ACTIVITY:
Copy every line below that has the word "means" in it.
• • • • •
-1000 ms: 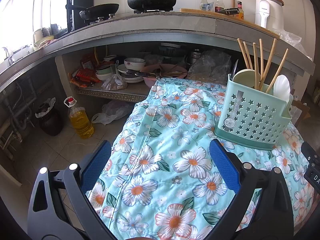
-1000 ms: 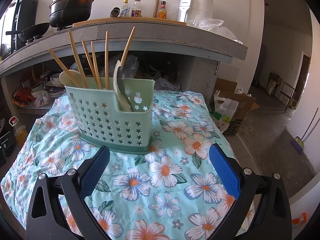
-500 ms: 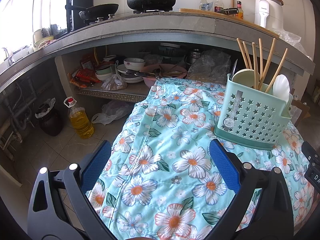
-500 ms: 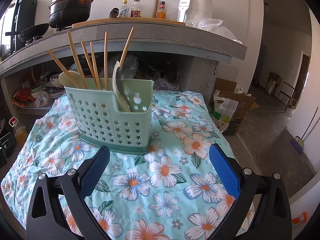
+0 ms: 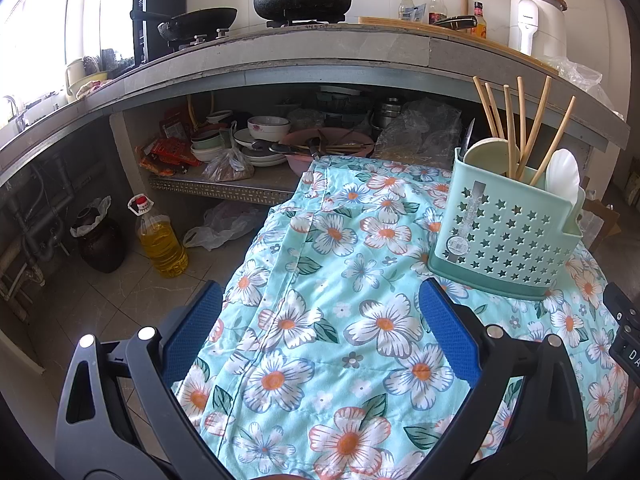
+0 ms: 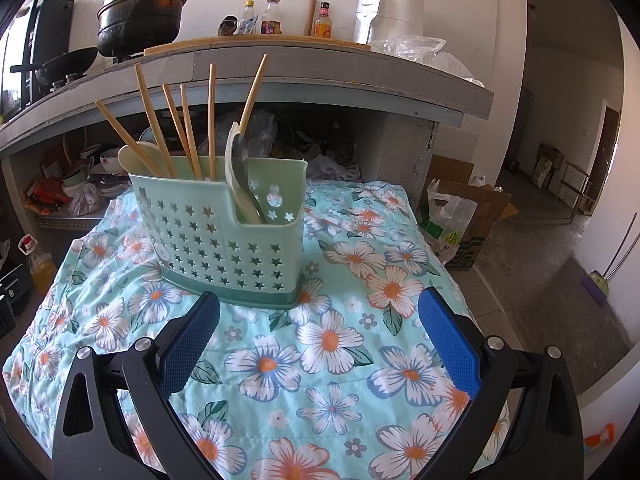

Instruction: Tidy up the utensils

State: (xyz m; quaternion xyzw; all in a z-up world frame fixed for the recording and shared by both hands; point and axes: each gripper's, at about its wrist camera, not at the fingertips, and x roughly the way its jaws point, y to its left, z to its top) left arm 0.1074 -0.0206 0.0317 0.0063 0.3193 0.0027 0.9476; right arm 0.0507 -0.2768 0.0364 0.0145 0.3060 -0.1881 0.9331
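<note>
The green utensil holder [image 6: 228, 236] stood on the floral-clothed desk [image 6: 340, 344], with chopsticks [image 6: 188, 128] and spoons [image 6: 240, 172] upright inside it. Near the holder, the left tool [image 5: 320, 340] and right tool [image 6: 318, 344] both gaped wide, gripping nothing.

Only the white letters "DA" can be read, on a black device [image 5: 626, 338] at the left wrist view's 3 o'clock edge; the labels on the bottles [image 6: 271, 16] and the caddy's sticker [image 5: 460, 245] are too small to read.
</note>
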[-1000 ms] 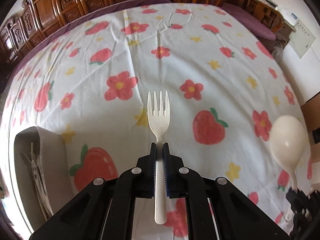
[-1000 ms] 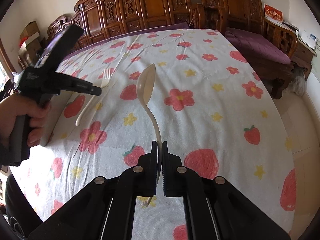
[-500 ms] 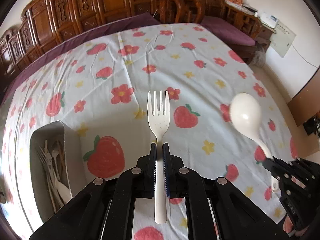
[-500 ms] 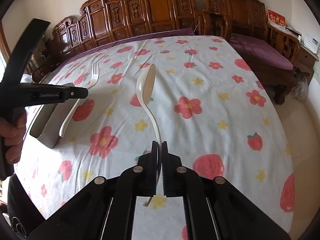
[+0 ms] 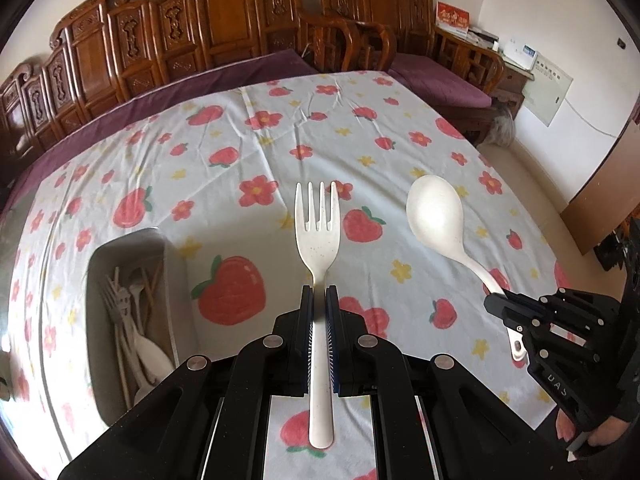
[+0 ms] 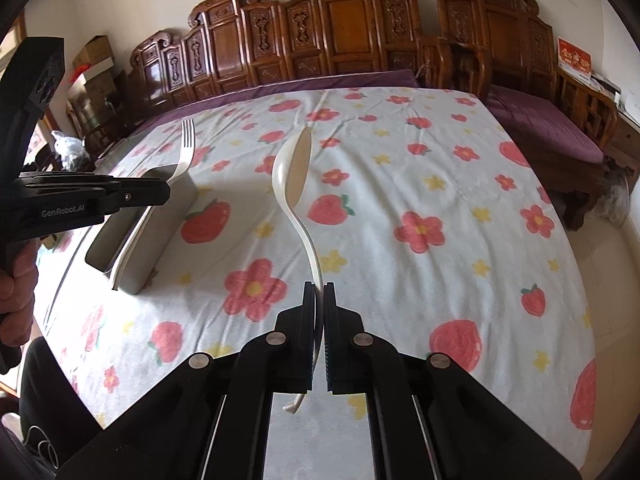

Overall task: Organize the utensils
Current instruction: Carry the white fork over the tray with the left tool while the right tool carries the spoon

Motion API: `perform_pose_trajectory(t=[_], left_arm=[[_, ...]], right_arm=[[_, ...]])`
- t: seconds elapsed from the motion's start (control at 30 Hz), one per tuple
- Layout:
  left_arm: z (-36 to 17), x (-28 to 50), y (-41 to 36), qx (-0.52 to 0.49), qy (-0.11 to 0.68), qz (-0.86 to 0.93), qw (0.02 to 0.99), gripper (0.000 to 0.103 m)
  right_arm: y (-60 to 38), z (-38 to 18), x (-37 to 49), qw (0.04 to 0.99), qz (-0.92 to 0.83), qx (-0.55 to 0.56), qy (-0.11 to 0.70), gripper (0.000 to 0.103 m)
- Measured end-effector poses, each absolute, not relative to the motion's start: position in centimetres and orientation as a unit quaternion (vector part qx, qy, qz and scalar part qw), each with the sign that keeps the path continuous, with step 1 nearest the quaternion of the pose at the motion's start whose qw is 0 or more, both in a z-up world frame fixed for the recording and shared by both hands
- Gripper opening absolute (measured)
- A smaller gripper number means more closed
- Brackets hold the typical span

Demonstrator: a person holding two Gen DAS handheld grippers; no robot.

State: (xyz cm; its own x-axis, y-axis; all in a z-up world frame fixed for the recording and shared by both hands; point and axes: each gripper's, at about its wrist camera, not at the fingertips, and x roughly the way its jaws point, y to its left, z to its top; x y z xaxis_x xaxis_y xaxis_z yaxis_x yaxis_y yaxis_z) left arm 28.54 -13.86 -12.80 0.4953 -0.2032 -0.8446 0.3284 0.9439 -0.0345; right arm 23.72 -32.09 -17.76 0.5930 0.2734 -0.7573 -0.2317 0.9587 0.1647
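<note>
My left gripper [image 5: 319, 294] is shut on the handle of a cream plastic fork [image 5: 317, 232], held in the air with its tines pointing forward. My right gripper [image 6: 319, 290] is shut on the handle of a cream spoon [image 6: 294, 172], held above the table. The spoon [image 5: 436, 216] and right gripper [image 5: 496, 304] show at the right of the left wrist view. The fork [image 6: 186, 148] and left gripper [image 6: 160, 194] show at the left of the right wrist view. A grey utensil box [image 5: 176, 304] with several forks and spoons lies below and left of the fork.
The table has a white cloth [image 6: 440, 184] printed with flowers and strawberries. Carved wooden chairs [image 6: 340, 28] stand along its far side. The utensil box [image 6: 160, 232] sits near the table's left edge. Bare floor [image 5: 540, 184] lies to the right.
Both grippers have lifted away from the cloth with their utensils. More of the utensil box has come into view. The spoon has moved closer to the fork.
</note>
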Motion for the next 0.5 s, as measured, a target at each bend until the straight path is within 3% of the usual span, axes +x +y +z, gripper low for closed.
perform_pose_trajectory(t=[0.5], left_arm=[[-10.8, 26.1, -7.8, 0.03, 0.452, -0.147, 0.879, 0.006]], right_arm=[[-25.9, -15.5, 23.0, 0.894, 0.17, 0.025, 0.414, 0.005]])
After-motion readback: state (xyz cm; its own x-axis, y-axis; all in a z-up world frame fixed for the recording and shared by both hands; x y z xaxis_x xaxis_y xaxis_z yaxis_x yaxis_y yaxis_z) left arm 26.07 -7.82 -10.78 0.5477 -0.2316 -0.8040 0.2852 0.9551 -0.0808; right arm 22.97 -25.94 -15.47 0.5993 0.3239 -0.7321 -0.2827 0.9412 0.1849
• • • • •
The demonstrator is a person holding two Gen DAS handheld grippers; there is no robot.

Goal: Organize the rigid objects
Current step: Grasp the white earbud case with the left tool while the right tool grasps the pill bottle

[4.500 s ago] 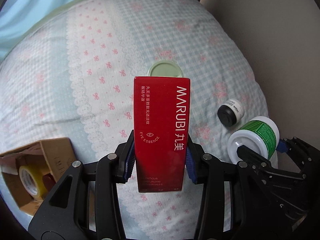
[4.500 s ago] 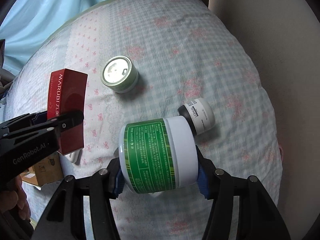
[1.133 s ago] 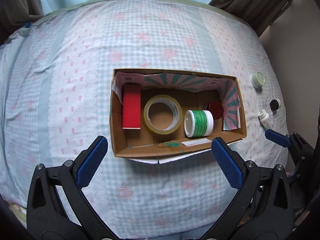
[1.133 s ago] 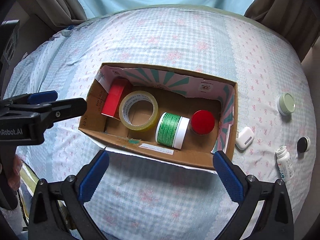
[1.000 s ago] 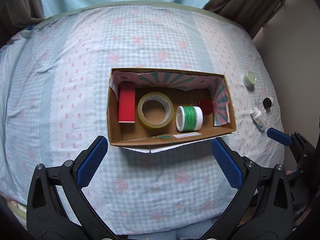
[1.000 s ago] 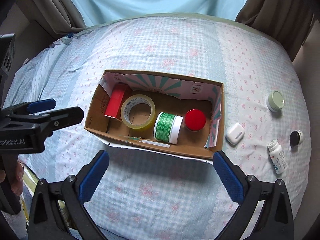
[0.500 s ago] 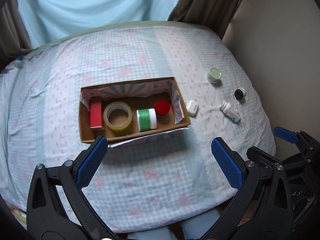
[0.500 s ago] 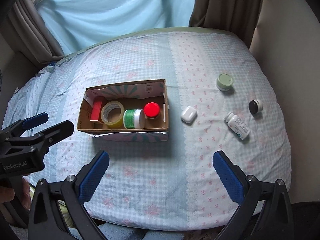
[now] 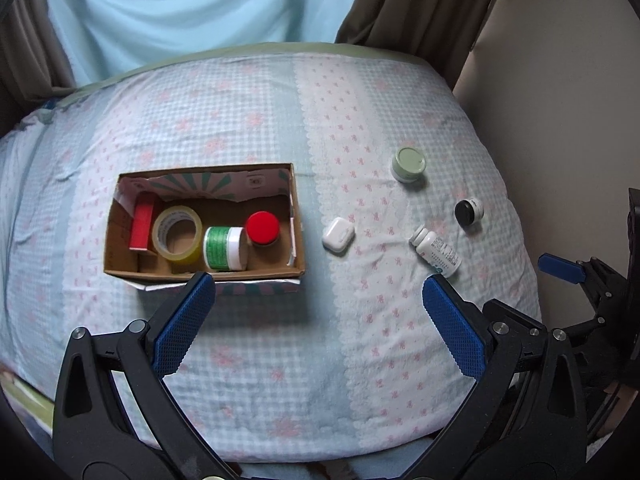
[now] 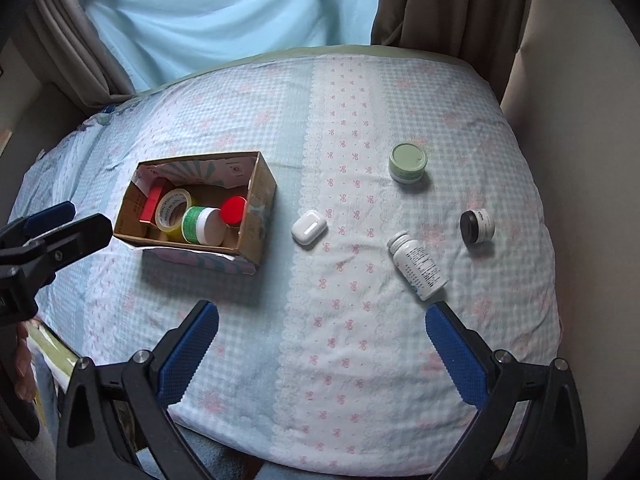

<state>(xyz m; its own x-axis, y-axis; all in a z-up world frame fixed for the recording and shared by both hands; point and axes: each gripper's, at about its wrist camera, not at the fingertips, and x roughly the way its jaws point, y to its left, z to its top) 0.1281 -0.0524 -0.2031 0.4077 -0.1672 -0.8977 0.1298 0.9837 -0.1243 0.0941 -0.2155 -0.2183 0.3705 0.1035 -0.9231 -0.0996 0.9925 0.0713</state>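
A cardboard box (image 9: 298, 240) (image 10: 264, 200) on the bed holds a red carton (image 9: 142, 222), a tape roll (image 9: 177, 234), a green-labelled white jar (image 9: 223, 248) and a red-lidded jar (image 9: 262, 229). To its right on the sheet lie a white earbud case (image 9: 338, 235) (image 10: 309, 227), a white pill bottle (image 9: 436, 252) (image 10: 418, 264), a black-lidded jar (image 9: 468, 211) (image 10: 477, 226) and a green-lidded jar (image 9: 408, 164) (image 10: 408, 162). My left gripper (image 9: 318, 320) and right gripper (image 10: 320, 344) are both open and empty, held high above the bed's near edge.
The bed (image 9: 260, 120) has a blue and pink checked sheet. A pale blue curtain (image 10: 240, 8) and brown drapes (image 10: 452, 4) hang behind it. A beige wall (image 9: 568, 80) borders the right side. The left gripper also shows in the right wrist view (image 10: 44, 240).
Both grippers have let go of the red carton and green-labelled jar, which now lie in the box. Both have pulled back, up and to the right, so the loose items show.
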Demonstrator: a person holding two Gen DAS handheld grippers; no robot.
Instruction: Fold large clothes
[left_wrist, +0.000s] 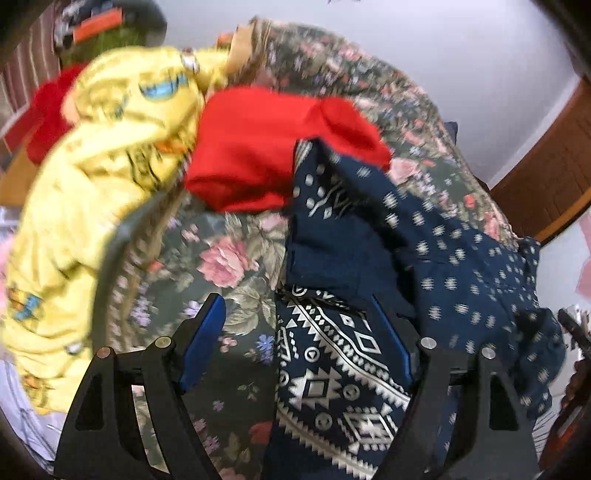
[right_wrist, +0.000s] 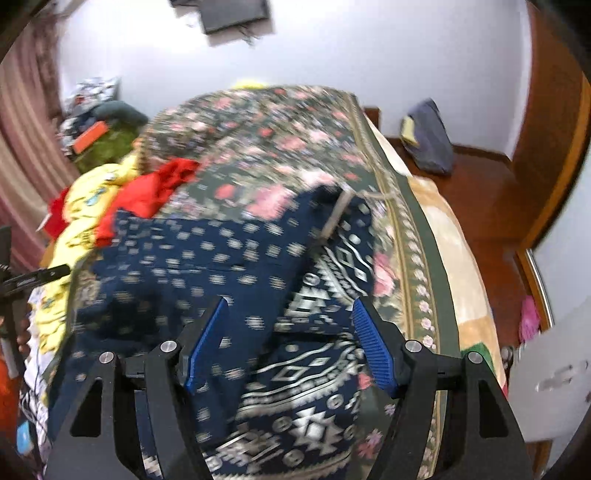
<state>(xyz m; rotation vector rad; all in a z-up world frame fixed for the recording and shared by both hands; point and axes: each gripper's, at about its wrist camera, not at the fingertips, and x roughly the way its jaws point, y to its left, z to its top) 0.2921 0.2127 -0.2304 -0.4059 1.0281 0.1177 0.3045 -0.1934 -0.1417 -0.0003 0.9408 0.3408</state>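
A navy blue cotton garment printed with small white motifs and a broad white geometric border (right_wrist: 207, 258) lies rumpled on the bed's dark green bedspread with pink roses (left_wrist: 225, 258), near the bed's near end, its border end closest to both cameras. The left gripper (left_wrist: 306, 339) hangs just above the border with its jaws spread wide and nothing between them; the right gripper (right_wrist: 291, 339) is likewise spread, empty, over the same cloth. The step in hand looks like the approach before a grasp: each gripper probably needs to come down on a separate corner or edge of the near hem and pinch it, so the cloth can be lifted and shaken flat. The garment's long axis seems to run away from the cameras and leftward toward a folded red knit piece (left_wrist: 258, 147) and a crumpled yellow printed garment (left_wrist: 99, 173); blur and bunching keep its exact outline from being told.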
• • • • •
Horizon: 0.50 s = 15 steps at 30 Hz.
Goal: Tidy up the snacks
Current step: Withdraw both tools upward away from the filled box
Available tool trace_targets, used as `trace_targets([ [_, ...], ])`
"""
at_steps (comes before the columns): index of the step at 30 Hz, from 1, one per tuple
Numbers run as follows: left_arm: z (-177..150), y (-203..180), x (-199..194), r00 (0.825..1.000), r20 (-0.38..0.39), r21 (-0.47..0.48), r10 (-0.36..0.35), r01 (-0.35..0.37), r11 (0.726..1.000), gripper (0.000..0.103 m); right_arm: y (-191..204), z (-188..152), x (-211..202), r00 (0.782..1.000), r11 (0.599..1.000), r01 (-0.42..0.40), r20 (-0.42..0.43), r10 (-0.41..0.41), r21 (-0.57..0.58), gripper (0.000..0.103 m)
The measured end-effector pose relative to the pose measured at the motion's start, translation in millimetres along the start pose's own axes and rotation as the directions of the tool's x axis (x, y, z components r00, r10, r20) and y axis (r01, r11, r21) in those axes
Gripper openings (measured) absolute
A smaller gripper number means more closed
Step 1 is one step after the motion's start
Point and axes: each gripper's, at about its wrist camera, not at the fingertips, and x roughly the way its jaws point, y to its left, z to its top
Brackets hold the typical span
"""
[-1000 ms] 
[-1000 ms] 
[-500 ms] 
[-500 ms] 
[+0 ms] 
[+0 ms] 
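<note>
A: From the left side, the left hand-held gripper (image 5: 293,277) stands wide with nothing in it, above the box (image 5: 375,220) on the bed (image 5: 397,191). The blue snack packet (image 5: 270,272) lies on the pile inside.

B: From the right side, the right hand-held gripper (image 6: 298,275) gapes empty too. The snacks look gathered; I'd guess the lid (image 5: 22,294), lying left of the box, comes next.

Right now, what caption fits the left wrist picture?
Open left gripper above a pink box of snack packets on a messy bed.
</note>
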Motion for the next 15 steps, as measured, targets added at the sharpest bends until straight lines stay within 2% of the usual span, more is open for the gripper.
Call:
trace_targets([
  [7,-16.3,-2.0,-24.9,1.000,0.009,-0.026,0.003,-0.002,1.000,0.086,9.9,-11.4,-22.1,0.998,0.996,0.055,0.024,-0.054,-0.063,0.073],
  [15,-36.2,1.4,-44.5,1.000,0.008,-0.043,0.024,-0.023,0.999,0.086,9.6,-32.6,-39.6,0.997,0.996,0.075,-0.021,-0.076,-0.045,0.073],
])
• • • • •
REPLY TO THE TASK:
- A smaller gripper number means more closed
A smaller gripper number means more closed

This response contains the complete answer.